Best Simple Arduino Guide To Interrupts

Do you like to be interrupted? From my own experience and observations, I’ve come to find that almost everyone hates interruptions. Yet, in this guide, I’ll make you love interrupts. These interrupts will make your life easier when working with the Arduino.

I’ll be covering why interrupts are important, how you can implement them, what pins you’ll need to use them, the different types of interrupts, and what happens if multiple interrupts are interrupting each other.

But let’s start with the question:

What Is An Interrupt?

An interrupt basically signals the Arduino’s processor to stop running the program that it’s in the middle of doing and focus on performing high-priority tasks. These tasks are described by the code in the interrupt handler, which is the same as any other void function. However, when the interrupt is triggered, the code inside the interrupt handler runs first while all the other code is paused.

In essence, the interrupt makes sure that the processor can react quickly and efficiently to time-critical events. The interrupt is activated when it detects a stimulus, which can be either internal or external.
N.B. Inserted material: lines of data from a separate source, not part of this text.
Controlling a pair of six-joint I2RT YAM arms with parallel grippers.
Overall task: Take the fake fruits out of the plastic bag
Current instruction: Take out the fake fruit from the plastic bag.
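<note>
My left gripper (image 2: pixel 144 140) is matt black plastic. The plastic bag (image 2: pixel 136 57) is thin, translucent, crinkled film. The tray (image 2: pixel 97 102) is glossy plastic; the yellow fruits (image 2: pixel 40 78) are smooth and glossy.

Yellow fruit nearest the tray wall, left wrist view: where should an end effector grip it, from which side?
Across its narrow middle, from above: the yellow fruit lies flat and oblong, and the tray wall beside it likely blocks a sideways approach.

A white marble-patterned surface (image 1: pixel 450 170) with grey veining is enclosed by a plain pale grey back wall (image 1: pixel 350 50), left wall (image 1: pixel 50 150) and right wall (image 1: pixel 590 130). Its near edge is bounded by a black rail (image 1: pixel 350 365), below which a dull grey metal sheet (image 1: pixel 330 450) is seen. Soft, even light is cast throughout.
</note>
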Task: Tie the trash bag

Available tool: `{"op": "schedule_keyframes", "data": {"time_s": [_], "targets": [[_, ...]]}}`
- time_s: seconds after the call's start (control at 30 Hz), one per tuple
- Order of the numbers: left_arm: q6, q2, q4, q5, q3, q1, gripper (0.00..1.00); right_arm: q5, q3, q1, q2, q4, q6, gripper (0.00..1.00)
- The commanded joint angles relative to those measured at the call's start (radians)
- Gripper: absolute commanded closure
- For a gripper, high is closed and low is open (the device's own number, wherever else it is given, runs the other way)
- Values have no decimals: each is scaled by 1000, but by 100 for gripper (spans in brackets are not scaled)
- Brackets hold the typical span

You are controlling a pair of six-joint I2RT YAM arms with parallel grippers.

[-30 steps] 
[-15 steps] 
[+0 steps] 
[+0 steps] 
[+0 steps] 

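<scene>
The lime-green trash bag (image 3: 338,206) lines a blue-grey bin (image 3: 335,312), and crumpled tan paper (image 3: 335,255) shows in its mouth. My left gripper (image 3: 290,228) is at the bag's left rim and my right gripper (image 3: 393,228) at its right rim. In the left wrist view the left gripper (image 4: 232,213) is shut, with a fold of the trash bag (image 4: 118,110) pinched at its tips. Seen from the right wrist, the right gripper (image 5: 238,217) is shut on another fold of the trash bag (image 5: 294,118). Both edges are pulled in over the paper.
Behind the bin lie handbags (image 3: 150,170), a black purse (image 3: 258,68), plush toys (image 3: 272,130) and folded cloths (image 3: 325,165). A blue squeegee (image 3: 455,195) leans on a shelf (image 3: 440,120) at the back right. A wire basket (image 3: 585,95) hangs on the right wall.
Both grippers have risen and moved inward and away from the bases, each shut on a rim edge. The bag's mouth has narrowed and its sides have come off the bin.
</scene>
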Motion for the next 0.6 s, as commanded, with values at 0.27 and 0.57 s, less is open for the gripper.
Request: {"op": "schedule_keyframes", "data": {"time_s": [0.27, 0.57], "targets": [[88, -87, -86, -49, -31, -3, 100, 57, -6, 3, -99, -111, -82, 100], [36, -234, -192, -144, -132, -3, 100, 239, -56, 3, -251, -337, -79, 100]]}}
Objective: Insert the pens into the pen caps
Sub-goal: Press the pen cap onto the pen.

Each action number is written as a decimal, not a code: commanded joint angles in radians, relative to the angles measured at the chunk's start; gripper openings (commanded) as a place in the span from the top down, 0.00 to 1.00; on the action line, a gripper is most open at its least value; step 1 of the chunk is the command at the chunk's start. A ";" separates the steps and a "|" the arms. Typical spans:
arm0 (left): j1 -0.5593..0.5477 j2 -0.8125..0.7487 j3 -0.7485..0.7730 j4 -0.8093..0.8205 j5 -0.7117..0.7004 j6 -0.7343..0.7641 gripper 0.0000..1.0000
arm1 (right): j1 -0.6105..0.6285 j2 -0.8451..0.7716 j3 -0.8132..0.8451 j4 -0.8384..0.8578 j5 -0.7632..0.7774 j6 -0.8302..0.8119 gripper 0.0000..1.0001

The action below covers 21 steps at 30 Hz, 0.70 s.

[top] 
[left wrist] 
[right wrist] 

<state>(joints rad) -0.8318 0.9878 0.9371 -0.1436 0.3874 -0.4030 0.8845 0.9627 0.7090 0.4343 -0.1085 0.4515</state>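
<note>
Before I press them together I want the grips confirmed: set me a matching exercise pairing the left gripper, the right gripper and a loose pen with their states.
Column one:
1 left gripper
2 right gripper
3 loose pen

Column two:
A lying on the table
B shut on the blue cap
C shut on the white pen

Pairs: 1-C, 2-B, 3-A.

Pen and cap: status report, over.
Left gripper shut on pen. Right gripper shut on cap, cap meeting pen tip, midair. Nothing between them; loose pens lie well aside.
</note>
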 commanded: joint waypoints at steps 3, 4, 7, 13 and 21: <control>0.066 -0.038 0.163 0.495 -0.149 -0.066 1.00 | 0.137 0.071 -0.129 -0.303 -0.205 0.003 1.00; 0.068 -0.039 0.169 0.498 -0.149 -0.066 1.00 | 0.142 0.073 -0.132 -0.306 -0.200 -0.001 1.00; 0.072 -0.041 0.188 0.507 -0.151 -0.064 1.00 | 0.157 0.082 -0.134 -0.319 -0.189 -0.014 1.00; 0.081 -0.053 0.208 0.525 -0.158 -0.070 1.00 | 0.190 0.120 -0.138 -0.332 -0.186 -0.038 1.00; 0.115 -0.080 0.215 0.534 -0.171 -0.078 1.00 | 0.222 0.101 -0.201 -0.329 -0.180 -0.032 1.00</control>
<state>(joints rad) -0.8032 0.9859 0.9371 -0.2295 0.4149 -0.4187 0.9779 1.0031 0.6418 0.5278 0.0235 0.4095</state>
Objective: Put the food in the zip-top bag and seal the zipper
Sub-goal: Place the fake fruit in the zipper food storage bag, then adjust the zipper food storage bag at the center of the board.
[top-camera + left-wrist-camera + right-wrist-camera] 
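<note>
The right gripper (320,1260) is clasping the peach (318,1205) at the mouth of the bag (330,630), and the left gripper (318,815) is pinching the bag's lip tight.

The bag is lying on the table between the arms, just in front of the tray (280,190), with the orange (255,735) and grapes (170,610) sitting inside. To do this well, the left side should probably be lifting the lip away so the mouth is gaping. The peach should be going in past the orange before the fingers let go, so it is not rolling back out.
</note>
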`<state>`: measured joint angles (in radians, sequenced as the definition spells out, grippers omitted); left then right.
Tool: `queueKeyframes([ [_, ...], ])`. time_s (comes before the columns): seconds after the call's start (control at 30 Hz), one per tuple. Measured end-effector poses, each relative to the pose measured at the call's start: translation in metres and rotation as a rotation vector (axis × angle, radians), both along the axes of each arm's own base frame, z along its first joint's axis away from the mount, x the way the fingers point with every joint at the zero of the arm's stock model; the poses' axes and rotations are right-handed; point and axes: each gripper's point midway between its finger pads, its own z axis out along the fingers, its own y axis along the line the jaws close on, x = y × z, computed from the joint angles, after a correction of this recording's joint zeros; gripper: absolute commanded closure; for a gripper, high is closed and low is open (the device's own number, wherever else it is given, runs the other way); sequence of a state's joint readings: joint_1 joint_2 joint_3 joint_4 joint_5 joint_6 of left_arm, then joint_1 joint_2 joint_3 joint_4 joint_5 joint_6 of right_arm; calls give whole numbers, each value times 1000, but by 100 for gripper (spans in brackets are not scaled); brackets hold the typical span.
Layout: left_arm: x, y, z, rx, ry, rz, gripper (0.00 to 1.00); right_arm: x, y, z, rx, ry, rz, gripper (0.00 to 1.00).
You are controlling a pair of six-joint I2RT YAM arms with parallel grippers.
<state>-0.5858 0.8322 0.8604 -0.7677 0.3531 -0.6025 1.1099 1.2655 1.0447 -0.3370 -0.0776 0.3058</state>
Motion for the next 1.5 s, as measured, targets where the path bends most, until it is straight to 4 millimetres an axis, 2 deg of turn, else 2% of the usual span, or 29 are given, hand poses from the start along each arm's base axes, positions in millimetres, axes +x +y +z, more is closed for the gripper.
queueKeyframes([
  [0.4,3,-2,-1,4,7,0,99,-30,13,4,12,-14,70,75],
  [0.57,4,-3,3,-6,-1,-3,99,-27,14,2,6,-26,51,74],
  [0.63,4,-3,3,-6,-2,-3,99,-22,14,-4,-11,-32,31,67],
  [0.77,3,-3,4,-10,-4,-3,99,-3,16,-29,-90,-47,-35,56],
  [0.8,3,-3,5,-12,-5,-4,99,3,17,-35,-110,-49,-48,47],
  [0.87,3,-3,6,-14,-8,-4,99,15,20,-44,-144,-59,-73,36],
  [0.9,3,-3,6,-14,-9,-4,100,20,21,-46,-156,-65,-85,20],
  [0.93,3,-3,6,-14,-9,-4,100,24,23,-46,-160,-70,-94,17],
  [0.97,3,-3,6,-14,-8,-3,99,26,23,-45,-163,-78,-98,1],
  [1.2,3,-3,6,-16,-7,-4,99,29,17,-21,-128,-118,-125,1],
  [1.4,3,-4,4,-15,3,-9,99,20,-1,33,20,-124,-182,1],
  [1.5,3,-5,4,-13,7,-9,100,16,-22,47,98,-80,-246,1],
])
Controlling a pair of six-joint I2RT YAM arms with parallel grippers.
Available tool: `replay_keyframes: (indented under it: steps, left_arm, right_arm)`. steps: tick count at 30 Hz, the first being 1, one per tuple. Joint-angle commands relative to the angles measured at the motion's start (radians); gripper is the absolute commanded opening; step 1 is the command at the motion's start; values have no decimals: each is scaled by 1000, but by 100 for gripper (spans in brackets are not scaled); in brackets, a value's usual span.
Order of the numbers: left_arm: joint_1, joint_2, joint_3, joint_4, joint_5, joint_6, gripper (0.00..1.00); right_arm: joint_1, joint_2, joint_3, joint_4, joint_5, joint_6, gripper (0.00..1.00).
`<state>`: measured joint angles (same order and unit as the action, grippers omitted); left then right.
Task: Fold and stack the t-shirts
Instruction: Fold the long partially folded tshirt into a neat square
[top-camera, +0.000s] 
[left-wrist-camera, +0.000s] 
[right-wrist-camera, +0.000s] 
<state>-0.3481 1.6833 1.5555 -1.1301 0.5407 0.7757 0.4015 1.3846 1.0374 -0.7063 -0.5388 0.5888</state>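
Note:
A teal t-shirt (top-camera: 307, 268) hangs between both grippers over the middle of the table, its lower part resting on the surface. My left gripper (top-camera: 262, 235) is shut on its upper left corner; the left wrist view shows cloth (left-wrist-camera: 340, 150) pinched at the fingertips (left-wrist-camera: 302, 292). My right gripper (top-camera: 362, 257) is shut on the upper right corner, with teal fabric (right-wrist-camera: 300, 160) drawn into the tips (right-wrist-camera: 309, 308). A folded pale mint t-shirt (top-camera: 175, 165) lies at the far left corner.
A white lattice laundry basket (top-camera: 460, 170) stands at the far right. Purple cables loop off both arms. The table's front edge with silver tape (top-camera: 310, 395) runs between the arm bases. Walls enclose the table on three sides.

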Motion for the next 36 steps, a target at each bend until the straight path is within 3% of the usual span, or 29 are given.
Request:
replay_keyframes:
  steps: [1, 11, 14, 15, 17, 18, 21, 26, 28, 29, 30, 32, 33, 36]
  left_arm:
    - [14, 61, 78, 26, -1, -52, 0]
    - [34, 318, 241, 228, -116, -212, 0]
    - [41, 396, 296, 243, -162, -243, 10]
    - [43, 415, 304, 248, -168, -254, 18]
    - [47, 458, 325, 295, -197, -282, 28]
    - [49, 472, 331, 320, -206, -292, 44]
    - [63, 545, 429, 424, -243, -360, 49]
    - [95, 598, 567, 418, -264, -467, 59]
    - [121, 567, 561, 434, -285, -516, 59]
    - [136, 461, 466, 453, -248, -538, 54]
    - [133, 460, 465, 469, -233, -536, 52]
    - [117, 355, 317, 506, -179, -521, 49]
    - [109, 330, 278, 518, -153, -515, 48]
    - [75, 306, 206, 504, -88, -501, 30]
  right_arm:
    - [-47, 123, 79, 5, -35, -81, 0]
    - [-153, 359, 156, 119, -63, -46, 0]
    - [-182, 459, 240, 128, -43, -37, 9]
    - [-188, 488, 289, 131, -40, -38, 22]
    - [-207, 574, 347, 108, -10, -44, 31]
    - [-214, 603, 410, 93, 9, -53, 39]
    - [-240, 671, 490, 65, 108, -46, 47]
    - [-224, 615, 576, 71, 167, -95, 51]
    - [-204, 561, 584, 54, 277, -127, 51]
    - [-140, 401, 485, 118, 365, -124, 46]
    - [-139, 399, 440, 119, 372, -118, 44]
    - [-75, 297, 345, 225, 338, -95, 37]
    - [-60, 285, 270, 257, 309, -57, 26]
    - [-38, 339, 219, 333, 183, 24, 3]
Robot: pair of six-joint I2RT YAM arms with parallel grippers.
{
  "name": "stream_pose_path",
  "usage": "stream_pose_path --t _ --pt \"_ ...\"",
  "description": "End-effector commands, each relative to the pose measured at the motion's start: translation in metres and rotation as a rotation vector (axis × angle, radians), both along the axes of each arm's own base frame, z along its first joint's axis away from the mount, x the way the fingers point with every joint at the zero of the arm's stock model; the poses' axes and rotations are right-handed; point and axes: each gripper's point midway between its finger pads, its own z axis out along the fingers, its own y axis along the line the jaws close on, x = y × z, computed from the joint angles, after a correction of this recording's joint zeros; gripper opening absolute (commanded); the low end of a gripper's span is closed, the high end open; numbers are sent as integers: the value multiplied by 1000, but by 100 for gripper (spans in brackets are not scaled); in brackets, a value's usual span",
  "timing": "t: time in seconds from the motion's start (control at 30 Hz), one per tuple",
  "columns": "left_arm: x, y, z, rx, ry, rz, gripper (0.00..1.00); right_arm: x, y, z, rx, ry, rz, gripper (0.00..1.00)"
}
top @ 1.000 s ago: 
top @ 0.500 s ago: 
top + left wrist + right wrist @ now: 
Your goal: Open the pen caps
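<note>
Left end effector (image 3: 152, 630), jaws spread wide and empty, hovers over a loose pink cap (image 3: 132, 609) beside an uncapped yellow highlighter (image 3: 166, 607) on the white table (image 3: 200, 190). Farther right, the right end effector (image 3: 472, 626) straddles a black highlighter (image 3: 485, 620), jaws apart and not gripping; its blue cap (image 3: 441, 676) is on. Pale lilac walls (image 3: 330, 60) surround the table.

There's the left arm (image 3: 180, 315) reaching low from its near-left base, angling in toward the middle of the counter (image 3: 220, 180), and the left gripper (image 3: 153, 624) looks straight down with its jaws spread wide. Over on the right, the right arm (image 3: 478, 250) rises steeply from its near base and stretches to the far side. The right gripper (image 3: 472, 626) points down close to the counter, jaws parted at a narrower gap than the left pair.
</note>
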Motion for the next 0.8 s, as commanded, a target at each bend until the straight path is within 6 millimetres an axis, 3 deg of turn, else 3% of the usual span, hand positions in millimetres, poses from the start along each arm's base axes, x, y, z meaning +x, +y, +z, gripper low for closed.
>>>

Why Is An Interrupt Important?

An interrupt is a very important and useful feature because it prioritizes important tasks or events when your program is running. For some projects, Arduino users incorporate code that protects their projects from danger during cases of emergencies.

Without the interrupts, the user’s “protection” code would be useless because the processor of the Arduino doesn’t understand which code should be the priority.

That’s because the processor defaults to a structure called polling. Polling in this context doesn’t mean recording someone else’s opinions.

Throughout this method, the processor goes through tasks one by one starting from the top and working its way down to the bottom. This is similar to people reading a book. It is commonly used and should suffice for beginners.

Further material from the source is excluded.